## REQUIRED WORK:
Needed from the data below: every line from the one with "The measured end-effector" up to and including the one with "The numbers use", repeated exactly and with nothing else.

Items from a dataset
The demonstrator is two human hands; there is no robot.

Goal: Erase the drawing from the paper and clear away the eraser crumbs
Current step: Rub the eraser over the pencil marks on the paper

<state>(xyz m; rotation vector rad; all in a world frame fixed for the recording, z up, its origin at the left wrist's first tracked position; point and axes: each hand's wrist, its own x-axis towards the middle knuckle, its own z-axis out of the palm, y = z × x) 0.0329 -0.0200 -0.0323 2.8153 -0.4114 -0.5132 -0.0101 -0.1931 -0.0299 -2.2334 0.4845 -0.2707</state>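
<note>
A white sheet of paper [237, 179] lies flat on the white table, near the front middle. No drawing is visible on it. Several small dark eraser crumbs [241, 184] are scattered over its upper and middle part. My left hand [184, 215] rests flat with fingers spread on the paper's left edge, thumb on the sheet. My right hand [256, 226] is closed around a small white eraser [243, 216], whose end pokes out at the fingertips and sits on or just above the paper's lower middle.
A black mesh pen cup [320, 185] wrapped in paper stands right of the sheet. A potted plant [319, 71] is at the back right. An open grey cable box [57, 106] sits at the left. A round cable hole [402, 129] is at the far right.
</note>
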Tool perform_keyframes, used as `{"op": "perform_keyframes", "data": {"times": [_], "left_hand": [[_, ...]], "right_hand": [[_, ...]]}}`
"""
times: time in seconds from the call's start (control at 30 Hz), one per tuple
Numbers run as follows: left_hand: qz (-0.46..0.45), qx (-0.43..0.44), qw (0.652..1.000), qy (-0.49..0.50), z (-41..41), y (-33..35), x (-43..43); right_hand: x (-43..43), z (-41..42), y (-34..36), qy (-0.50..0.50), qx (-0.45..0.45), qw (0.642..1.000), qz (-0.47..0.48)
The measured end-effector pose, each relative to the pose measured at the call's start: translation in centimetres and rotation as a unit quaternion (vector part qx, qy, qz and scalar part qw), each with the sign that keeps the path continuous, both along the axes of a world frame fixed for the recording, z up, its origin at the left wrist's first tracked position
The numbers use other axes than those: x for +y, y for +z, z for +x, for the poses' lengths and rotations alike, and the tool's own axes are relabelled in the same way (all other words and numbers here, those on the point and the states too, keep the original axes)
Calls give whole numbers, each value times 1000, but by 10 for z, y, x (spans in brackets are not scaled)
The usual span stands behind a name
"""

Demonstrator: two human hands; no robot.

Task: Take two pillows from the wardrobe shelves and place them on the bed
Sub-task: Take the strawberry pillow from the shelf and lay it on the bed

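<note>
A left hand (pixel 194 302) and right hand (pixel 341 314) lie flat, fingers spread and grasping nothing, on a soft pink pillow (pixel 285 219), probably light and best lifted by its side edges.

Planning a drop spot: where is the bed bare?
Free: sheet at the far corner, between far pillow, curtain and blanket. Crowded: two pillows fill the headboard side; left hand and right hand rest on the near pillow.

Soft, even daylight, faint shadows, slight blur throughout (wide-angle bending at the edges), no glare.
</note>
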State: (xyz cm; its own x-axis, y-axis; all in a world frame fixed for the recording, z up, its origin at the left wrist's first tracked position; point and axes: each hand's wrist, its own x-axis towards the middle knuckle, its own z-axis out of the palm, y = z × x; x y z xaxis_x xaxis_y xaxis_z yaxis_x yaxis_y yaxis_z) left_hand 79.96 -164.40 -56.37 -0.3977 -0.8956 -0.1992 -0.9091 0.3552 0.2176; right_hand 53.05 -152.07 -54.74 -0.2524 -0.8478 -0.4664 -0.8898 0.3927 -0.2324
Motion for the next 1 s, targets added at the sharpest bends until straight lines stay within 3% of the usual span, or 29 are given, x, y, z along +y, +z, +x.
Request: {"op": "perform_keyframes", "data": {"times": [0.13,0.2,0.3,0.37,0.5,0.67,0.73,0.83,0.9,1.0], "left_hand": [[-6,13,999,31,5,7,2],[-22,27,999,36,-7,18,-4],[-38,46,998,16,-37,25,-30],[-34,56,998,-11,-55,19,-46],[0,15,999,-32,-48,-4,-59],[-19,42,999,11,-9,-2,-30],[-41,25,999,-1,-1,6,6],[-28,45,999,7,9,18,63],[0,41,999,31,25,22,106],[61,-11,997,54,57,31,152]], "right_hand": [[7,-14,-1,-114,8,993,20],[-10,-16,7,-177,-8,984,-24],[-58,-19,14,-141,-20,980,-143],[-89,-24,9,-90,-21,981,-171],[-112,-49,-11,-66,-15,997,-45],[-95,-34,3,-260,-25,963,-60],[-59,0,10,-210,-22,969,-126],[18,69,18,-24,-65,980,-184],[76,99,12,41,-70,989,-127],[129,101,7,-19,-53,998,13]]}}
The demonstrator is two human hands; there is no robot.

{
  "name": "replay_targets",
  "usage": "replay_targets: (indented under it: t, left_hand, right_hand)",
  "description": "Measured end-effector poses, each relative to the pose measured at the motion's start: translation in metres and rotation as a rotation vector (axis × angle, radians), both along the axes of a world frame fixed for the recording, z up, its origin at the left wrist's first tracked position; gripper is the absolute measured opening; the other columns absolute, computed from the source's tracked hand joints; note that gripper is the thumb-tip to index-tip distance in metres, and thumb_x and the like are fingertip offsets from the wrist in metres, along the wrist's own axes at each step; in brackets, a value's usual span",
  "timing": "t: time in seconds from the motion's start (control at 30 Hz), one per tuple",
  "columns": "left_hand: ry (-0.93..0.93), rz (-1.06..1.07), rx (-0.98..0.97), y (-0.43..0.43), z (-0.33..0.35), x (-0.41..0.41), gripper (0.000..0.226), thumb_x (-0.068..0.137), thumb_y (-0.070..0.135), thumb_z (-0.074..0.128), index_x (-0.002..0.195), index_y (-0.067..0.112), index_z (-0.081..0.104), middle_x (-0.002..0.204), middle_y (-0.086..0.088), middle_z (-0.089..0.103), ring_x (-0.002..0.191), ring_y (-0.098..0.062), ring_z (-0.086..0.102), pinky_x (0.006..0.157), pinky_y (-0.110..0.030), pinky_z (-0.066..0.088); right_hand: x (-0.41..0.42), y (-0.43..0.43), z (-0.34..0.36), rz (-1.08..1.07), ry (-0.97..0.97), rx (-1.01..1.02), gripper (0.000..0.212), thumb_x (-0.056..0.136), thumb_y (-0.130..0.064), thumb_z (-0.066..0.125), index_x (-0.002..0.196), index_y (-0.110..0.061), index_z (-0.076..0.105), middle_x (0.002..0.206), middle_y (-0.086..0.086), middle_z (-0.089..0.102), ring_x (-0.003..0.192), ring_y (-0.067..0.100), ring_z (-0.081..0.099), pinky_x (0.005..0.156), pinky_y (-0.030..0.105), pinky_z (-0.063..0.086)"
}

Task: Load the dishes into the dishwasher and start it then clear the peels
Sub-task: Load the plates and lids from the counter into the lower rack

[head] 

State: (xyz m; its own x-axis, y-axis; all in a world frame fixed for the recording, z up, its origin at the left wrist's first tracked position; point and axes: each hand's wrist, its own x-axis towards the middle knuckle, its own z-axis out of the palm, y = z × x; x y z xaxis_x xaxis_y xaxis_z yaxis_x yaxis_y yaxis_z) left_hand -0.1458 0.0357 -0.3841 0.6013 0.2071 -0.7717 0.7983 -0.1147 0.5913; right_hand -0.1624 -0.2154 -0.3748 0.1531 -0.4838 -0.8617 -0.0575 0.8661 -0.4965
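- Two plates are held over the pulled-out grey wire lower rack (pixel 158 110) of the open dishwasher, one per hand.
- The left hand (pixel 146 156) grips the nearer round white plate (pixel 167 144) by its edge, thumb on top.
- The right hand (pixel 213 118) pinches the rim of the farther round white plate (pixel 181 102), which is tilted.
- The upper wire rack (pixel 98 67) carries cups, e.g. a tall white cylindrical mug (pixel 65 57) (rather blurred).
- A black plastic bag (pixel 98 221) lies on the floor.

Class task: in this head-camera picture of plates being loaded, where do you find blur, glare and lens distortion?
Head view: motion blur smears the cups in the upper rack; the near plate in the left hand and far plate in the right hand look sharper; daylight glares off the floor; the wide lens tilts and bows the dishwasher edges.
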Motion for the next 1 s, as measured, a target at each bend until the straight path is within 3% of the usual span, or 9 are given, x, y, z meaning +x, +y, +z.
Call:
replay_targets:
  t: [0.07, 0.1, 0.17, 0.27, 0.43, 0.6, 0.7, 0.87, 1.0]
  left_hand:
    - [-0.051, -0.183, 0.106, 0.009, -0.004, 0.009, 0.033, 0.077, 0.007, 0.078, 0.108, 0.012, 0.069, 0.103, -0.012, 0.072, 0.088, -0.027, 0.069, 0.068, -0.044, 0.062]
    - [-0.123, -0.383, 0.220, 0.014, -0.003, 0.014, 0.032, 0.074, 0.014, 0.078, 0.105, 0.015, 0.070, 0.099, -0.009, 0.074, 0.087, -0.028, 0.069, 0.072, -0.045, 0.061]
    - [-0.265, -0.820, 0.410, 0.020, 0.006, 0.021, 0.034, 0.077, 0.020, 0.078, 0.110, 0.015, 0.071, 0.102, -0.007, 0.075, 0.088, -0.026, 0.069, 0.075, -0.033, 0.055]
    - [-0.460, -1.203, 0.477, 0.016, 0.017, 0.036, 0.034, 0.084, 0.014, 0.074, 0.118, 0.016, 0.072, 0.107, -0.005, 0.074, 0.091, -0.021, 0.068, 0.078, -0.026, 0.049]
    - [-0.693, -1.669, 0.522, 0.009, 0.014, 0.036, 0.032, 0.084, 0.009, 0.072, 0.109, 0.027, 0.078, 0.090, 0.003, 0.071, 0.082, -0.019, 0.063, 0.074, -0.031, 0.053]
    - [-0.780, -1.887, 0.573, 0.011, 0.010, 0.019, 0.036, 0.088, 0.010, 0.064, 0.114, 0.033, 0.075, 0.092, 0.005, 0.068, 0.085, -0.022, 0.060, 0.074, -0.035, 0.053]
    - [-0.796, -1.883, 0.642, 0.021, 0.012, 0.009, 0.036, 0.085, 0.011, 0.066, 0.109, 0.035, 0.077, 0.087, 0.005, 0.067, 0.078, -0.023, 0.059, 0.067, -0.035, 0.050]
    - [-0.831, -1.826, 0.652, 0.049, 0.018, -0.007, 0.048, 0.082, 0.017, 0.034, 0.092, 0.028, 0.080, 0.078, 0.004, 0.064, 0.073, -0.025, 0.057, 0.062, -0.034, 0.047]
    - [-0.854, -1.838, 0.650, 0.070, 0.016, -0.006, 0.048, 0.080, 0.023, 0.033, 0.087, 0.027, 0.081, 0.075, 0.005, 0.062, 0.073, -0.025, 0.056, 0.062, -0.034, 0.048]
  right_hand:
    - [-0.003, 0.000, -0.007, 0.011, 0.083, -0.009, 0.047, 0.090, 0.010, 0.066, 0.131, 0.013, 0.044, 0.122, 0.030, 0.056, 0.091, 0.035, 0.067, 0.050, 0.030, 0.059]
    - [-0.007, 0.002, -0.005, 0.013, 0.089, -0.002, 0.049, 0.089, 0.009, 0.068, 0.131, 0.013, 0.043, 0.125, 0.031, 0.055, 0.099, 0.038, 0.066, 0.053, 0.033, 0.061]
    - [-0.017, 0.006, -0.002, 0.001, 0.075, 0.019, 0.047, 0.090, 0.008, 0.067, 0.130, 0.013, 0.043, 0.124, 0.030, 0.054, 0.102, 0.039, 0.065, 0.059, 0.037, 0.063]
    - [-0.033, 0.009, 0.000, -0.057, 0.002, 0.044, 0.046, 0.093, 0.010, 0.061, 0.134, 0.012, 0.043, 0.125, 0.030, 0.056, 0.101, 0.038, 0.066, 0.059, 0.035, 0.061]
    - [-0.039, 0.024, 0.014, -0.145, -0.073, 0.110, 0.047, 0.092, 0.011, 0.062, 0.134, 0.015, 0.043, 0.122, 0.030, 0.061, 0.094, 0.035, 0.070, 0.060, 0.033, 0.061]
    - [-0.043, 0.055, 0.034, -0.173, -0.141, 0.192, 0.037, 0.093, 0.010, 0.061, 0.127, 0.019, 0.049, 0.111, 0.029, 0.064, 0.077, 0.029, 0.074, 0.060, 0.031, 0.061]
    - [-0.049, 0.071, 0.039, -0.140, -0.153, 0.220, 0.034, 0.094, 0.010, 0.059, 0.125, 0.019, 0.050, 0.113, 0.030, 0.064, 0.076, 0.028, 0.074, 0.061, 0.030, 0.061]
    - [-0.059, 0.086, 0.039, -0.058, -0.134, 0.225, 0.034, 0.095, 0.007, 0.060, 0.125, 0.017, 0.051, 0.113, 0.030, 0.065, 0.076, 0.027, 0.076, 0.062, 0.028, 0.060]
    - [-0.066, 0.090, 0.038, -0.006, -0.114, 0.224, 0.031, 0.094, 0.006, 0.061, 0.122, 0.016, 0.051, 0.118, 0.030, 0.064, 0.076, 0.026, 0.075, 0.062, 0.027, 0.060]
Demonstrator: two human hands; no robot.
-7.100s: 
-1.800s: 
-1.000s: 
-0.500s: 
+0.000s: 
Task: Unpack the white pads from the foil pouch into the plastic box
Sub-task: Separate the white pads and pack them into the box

## ANSWER TO THIS TASK:
The measured end-effector pose, each relative to the pose measured at the call's start: translation in centimetres and rotation as a unit quaternion (vector part qx, qy, qz and scalar part qw), each with the sign that keeps the path continuous, both along the axes of a world frame fixed for the recording, z up, its origin at the left wrist's first tracked position
The numbers use other axes than those: x for +y, y for +z, z for +x, for the poses' lengths and rotations alike, and the tool's own axes are relabelled in the same way (all other words and numbers here, those on the point and the states too, keep the original axes)

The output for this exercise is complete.